Inspired in part by the Vanitas symbolism frequently associated with still-life painters in the Dutch Baroque era, Melody Tuttle’s new series of paintings counterpose her sensuous imagery and alluring figurations with contemplative settings and ominous iconography often relating to ephemerality, futility, and mortality. Each of Tuttle’s scenes engage a material that might blur the line between attraction and repulsion—notably a beautiful reflection in proximity to an emblem of the passage of time while several figures playfully consider the art-historical Memento Mori of a human skull. The title of the exhibition derives from a poem by Marina Tsvetaeva, a Russian writer whose personal biography matched the morose tone of her literature and laments that, even after death, life’s tragedies should still be mourned, a reference that reinforces the fragility of earthly triumphs, the inevitability of suffering, and the enormous gravity of personal loss.
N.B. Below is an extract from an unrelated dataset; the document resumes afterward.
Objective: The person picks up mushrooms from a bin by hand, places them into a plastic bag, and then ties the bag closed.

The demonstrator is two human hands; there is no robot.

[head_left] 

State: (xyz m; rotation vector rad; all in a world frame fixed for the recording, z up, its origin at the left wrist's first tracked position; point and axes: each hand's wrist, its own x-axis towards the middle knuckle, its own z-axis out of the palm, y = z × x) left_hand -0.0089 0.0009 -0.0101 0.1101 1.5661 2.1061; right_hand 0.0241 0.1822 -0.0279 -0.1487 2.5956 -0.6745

Contrary to the crowded compositions of 17th century Dutch masters though, Tuttle situates her grave objects within minimal domestic interiors or pastoral American landscapes, adorning these contemplative scenes with subtle geometric patterns and striking coloration strategies. A generous modernist influence of broad formalism and bold imaginative hues in Tuttle’s paintings complicates the symbolic logic of dark, linear Baroque realism. In Tuttle’s compositions cigarettes and peeled fruit connote freedom and abundance as well as temporality and deterioration. Bunny Rabbits and butterflies entertain Tuttle’s moribund figures, emphasizing that, through a contemporary lens, mortality and existence are represented simultaneously in this symbolic tactic, invoking the grand totality of the knowable world within the inevitable limitation of time. The visual elicitation of these supposed oppositions—beauty and decay, ephemerality and persistence, or life and death—implies multitudes, the space in which tragedy is often accompanied by the infinite possibilities of renewal.
Melody Tuttle (b. 1985 Des Moines, IA) received a BFA from Rhode Island School of Design in 2011 and an MFA from the School of the Art Institute of Chicago in 2017. Tuttle has recently been included in group exhibitions at Hashimoto Contemporary, New York, Hyacinth Gallery, New York, and Monya Rowe Gallery, New York. She has presented solo exhibitions at Thierry Goldberg, New York, UTA Artist Space, Los Angeles, and Great State Gallery, Chicago. This is her second solo exhibition with Hyacinth.